Front-of-house
Enter via the signed Ariel Way entrance during published hours only. Overnight doors remain secured; loitering in the arcade outside is discouraged by building rules we do not control.
Sequence · Door to ladder
“Immersion” on this site means the ordered steps from pavement to water and back—not a claim about internal states. We spell out the sequence so first visits feel predictable for people who dislike improvising in wet, echoey rooms, and so returning visitors know which parts change when we test new signage.
Enter via the signed Ariel Way entrance during published hours only. Overnight doors remain secured; loitering in the arcade outside is discouraged by building rules we do not control.
Check-in issues your locker token or code, prints lane allocations when applicable, and confirms payment status before you cross the wet-line. If something fails digitally, staff fall back to paper lists—there is always a non-glamorous Plan B.
You wait for a thumbs-up or whistle pattern indicating entry. That may feel formal; it keeps multiple swimmers from starting forward motion into the same wall at once.
Post-swim showers are encouraged before you return to the street. Hair dryers and small vanity shelves exist, but arrive expecting a pool changing room, not a spa lounge.
Pools are shared machines with predictable failure modes: slips, miscommunication at the wall, crowding at ladders. A known order reduces improvisation where improvisation creates risk. We still adapt—if a swimmer needs extra time to descend steps, staff pause the lane signal until the entry is clear—but we do not improvise away documentation requirements or payment checks.
Children and guardians follow the same flow with additional supervision ratios dictated by policy boards displayed at reception. We do not summarise those ratios here because they can change with insurance guidance; read the board on the day.
Queue if required; desk staff scan bookings, answer quick questions, and hand over anything physical you need (tokens, wristbands).

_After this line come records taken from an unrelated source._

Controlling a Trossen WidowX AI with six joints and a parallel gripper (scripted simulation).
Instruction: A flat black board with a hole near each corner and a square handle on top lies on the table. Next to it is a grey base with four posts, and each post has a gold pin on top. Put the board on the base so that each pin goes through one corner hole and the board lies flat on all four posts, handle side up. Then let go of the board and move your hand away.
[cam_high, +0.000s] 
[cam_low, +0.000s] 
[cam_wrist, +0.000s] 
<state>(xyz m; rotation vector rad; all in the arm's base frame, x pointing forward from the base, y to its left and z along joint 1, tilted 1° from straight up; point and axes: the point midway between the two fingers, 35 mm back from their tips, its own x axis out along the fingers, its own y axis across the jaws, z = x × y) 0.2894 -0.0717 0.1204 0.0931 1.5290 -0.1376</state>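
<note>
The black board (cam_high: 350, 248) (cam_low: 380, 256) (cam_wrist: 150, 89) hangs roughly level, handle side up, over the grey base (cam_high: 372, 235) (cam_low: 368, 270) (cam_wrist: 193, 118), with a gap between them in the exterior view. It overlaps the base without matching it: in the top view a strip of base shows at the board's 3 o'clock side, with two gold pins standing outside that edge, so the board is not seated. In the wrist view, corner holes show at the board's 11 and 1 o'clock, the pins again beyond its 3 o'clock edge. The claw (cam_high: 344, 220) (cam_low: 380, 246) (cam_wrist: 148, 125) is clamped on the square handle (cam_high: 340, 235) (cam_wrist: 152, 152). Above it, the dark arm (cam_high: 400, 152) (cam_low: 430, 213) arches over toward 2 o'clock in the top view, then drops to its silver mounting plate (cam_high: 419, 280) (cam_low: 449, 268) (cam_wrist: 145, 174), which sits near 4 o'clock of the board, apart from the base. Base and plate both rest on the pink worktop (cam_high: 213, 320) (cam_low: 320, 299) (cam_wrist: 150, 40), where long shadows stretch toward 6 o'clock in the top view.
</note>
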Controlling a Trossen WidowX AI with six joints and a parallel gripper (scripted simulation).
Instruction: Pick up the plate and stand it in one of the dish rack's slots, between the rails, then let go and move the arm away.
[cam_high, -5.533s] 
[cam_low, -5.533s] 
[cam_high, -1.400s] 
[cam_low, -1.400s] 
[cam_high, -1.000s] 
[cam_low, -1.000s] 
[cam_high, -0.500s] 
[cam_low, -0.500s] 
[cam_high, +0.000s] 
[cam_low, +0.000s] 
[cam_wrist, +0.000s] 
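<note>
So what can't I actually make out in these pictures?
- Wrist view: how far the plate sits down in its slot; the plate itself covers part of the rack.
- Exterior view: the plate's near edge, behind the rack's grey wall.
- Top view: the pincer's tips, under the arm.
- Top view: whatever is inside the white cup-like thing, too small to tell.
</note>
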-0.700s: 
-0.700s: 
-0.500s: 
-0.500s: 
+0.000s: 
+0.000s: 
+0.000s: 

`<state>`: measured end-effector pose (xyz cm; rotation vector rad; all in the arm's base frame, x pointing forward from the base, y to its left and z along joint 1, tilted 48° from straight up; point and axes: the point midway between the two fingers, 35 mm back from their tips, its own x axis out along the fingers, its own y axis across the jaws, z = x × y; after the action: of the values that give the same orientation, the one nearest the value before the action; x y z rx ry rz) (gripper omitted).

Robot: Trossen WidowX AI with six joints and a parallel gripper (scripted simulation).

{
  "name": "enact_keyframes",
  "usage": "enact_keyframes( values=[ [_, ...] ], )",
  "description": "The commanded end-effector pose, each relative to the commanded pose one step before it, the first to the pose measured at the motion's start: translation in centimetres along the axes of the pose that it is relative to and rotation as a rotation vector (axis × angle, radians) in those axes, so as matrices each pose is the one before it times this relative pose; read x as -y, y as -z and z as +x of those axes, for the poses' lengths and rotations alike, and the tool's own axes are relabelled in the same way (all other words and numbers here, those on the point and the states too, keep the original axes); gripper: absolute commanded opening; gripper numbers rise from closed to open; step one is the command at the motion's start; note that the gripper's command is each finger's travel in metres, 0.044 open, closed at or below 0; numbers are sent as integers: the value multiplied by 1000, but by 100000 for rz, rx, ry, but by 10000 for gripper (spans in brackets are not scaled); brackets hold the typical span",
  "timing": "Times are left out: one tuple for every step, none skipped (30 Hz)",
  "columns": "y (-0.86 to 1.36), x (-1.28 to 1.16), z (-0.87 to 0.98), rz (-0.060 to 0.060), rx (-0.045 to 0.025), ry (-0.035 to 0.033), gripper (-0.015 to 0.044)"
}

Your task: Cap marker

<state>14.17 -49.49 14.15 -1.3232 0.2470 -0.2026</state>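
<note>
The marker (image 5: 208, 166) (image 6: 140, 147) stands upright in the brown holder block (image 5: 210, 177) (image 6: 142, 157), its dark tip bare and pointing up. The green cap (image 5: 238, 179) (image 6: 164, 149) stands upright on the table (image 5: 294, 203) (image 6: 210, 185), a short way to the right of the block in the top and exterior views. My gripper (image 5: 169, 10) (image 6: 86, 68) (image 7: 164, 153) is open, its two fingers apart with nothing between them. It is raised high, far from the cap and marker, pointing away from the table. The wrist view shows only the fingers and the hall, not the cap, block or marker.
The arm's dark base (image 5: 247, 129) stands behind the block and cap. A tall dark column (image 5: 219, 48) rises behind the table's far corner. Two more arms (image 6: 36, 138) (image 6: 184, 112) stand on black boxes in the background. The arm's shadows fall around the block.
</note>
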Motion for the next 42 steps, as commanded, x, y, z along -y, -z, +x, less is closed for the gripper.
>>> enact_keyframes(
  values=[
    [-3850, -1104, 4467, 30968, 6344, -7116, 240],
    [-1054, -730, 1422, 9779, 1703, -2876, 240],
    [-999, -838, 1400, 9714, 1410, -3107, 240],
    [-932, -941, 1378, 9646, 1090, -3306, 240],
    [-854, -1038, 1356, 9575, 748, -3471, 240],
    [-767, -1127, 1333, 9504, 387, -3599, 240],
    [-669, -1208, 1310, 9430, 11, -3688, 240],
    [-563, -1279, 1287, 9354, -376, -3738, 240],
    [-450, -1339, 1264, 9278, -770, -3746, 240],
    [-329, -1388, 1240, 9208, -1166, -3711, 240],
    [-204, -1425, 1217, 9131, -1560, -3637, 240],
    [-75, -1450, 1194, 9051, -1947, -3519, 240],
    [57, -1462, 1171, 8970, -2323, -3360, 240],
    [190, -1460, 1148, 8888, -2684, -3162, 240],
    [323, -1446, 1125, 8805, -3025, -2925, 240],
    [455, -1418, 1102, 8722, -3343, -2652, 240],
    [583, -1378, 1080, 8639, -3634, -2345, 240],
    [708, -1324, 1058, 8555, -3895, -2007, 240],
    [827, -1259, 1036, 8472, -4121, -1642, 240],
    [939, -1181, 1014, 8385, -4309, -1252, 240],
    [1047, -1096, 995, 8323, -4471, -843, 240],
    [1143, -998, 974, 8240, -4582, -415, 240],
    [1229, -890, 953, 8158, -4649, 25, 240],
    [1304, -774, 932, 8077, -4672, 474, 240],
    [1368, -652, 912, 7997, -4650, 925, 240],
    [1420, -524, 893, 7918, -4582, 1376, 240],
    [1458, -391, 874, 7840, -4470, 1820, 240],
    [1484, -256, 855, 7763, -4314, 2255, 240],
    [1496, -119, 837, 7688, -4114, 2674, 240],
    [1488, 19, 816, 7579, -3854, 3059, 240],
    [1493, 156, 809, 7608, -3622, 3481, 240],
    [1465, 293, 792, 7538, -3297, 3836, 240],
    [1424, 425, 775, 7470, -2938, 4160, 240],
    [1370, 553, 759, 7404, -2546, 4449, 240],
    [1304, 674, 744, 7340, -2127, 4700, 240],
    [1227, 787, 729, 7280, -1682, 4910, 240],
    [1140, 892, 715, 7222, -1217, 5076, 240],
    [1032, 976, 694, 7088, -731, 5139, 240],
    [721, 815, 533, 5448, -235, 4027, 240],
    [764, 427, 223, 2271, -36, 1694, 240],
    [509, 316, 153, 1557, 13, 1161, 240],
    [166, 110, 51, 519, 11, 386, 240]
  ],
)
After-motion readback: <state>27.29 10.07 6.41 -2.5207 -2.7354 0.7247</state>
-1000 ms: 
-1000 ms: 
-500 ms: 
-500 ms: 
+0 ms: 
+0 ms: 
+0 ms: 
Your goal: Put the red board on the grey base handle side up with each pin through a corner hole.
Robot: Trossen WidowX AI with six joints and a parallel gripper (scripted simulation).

If you are early, you may wait in the dry lobby until your block opens—seating is first come, not reserved.
Lock valuables. Shower before pool entry as posted. Wet floors are real hazards; we refresh caution signs when cleaning cycles complete. Family or accessible cubicles exist—ask if you are unsure which door fits your needs.
Read lane markers before you push off. If you realise mid-session that the pace is wrong, catch a lifeguard’s eye—they will move you rather than having you surge past repeatedly on the wrong side.
Climb where indicated; deck staff may ask you to pause if a class is entering. Reception sometimes offers a paper card for neutral feedback—completing it is optional and anonymous unless you add contact details voluntarily.
Spatial measurements, acoustic notes, and HVAC behaviour belong on the Water Space page. Immersion alone cannot describe echo, slip risk locations, or where air returns sit. Together the two documents answer most advance questions without a phone call.